[Records contained in a dataset]
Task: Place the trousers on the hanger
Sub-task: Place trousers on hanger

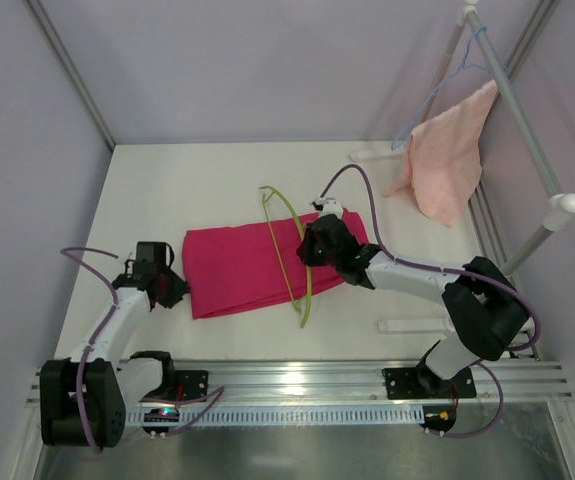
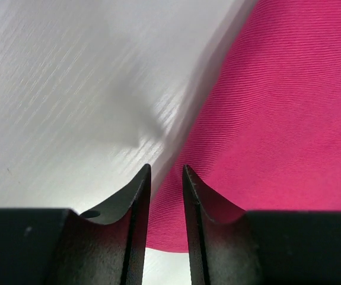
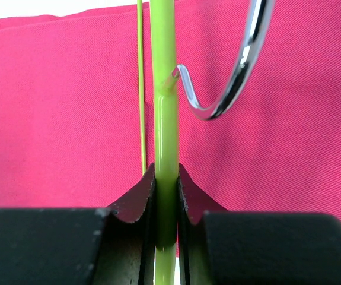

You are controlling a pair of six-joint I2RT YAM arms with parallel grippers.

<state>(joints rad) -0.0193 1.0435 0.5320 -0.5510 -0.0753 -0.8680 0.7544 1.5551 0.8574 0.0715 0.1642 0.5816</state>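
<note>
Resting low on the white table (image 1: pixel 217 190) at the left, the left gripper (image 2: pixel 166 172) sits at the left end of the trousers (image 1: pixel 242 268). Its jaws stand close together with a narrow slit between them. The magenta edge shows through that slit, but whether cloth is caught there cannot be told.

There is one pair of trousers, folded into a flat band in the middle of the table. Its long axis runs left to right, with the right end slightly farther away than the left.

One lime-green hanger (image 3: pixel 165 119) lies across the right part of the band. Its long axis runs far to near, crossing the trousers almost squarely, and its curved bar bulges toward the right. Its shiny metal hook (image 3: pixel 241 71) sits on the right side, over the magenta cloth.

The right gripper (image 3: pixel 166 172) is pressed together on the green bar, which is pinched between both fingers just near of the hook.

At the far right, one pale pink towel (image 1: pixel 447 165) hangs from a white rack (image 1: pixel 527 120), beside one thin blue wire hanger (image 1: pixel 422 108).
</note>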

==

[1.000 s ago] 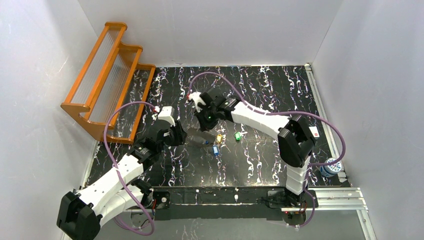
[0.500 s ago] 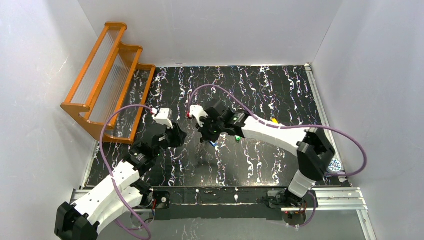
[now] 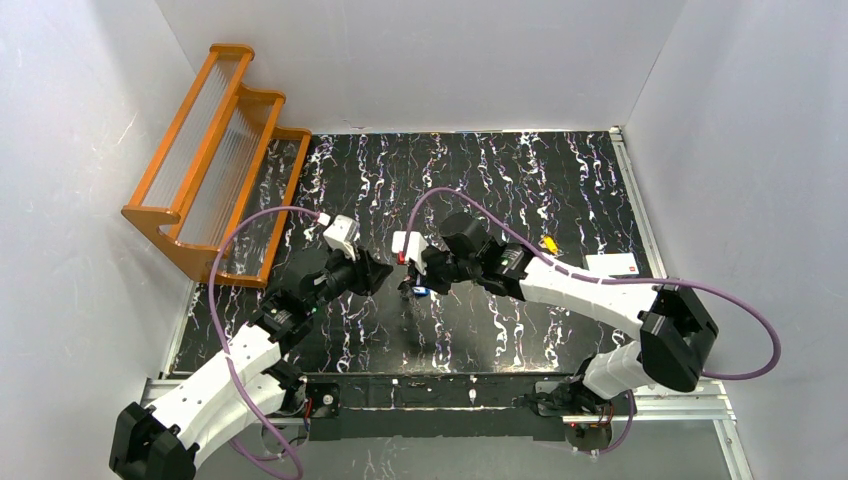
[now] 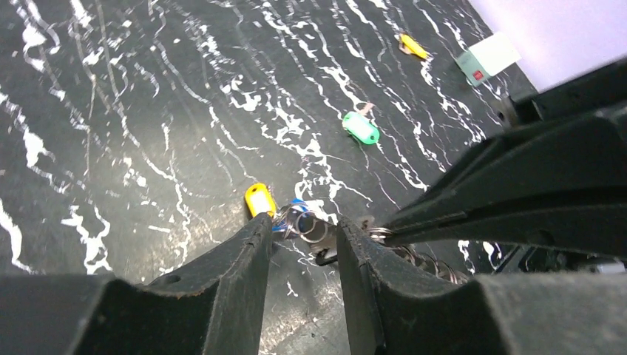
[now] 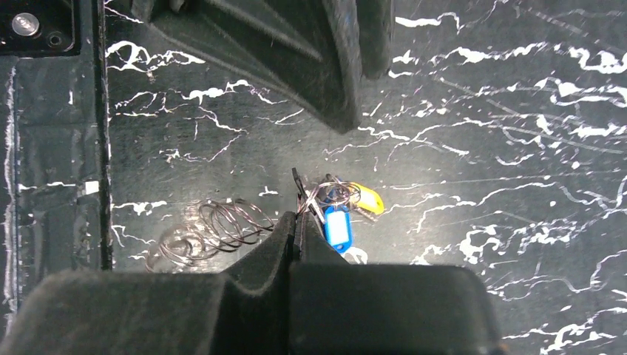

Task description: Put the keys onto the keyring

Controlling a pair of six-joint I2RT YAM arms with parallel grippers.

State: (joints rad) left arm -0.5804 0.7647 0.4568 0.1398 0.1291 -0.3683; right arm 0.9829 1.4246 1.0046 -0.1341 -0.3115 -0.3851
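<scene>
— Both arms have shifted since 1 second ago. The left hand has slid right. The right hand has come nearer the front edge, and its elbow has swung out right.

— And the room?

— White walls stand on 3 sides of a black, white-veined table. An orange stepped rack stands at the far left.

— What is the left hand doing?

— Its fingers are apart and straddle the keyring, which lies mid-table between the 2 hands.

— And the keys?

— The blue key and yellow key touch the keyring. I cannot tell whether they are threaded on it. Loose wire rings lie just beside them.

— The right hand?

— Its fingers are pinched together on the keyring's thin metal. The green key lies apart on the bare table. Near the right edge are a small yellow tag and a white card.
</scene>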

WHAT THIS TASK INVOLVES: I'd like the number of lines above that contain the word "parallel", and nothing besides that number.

ANSWER SECTION: 2